Directions for this task: Copy down the listing below exactly. Do not include pictures.

□ □ □

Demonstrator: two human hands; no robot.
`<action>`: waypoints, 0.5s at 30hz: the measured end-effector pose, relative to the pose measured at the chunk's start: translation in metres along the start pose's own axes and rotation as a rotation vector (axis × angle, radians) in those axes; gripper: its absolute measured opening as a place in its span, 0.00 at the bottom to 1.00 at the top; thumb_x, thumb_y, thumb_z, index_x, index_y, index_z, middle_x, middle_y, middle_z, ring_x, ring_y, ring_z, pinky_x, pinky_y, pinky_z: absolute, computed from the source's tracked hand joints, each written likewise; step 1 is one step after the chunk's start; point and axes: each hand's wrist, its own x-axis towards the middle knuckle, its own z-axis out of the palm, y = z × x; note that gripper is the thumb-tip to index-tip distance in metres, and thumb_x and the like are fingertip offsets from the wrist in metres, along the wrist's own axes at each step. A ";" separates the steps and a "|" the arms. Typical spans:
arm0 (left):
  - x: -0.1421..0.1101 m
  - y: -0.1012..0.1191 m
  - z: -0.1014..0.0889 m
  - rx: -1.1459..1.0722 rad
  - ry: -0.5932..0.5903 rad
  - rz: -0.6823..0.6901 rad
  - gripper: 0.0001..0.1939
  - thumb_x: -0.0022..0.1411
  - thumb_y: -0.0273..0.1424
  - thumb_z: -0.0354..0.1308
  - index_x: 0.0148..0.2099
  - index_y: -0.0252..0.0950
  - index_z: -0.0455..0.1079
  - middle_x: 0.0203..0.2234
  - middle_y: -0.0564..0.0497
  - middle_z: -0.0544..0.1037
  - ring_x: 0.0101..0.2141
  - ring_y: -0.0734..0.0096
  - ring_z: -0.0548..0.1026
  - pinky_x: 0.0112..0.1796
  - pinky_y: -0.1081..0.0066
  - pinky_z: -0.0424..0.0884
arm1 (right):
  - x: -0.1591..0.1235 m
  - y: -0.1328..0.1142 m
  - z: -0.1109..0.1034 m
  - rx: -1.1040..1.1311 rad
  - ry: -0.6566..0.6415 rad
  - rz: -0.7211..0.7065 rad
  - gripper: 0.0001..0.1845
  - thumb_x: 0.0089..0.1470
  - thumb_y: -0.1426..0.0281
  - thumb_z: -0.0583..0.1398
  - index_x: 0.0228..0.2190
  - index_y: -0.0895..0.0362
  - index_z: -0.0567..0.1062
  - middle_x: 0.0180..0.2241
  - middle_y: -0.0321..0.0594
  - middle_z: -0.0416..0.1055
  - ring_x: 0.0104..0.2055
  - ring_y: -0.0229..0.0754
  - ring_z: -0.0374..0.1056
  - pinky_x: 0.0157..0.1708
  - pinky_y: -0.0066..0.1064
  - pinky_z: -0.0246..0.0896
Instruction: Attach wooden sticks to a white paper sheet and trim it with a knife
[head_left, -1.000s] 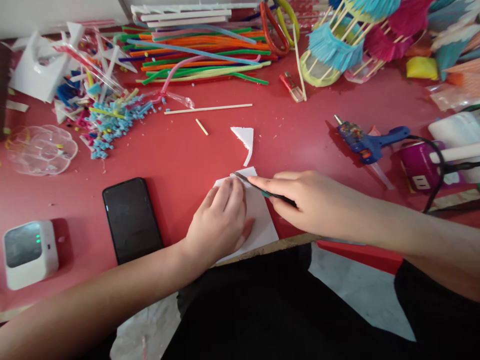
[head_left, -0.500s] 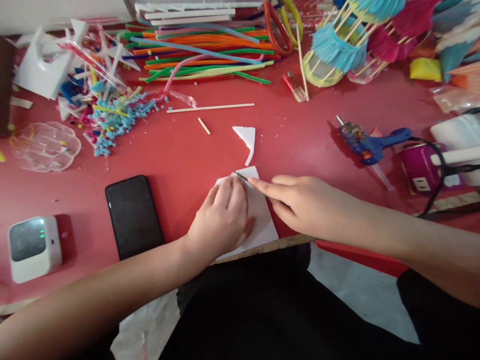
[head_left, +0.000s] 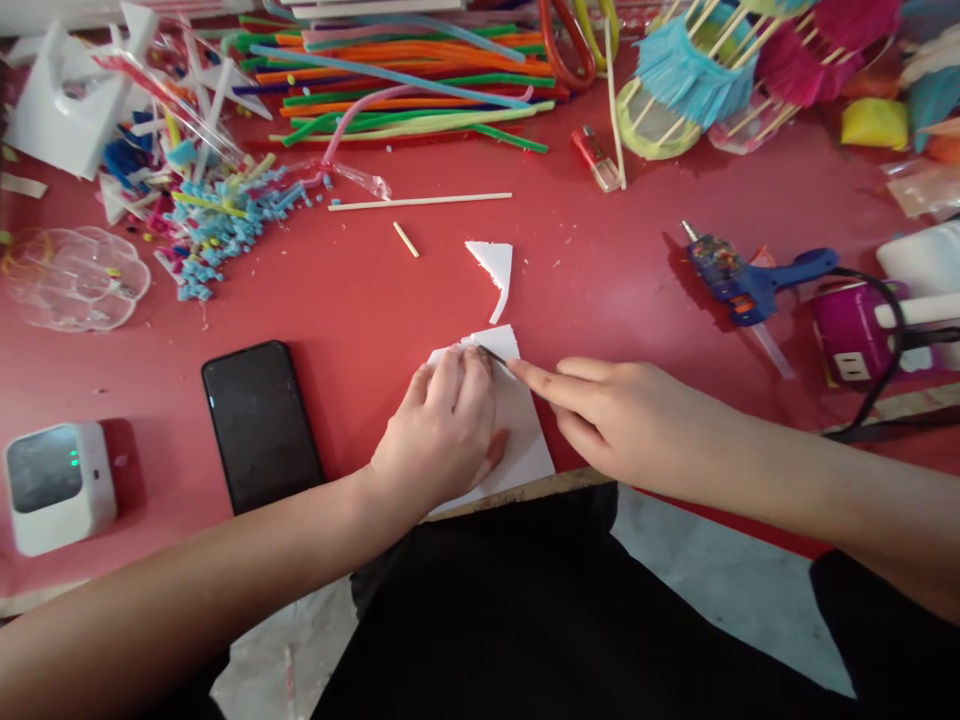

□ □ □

Worked solution:
Demonstrator: two human hands; no robot.
`<action>`: waypoints, 0.5s at 30hz: the measured end-effector pose, relative to the pose measured at the chunk's start: translation in metres along the start pose's own axes and rotation as a rotation vector (axis × angle, radians) in those axes; gripper: its absolute measured opening as a place in its span, 0.00 at the bottom to 1.00 at the top; thumb_x, thumb_y, thumb_z, index_x, index_y, index_z, middle_x, middle_y, middle_z, ring_x, ring_y, ring_z, pinky_x, pinky_y, pinky_z: absolute, computed from the source's tracked hand joints, each written likewise; step 1 is one step after the chunk's start; point and axes: each hand's wrist, its own x-axis towards the middle knuckle, its own z-axis out of the palm, y = z × x; note that gripper is the thumb-tip to index-tip distance in metres, and thumb_x and the like are fingertip offsets from the wrist in metres, along the wrist's own axes at each step. A ";" separates the steps and a "|" the arms. Typical spans:
arm0 (left):
  - x: -0.1421..0.1101 m
  - y: -0.1012..0.1191 m
  - z: -0.1014..0.0889 m
  - rx: -1.1459..1.0722 rad
  - ry: -0.5932..0.5903 rad
  - rz: -0.6823..0.6901 rad
  - gripper: 0.0001..0.1939
  - thumb_x: -0.0022..0.1411
  - thumb_y: -0.0273..0.1424
  - thumb_z: -0.0354..0.1308
  - index_x: 0.0148..0.2099
  - index_y: -0.0252..0.0950
  - index_z: -0.0455..0.1079
  - middle_x: 0.0203..0.2234
  - middle_y: -0.0564..0.0497
  - middle_z: -0.0544..0.1037
  - ring_x: 0.0101..0.2141
  - ring_y: -0.0734..0.0096
  - ring_z: -0.0548..0.1026
  - pinky_x: 0.0112..0.1796
  - pinky_y: -0.1081..0.0066
  - pinky_z: -0.0424..0.0884
arm1 (right):
  - x: -0.1591..0.1235 m
  - y: -0.1328..0.1142 m
  - z: -0.1109..0.1034 m
  - rx: -1.1040..1.1311 rad
  - ry: -0.6566..0.6415 rad
  - rz: -0.7211..0.7065 rad
  - gripper: 0.0001..0.1845
  - thumb_x: 0.0089..0.1470
  - thumb_y: -0.1426..0.0281
  - thumb_z: -0.0583..0.1398
  - index_x: 0.0228..0.2190
  - index_y: -0.0895..0.0362
  - index_z: -0.0567..0.1062
  - middle_x: 0.0180..0.2241
  - middle_y: -0.0321..0.0594
  - middle_z: -0.0416..0.1055
  - ring_x: 0.0104..0.2055
  - ring_y: -0.0229..0.0754
  - ring_z: -0.0374..0.1056
  - pinky_x: 0.0157..0.1708
  - pinky_y: -0.0066..0.1064
  - pinky_z: -0.0246..0.0896
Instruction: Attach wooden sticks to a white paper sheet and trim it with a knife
[head_left, -1.000s] 
[head_left, -0.500s] 
[head_left, +0.000s] 

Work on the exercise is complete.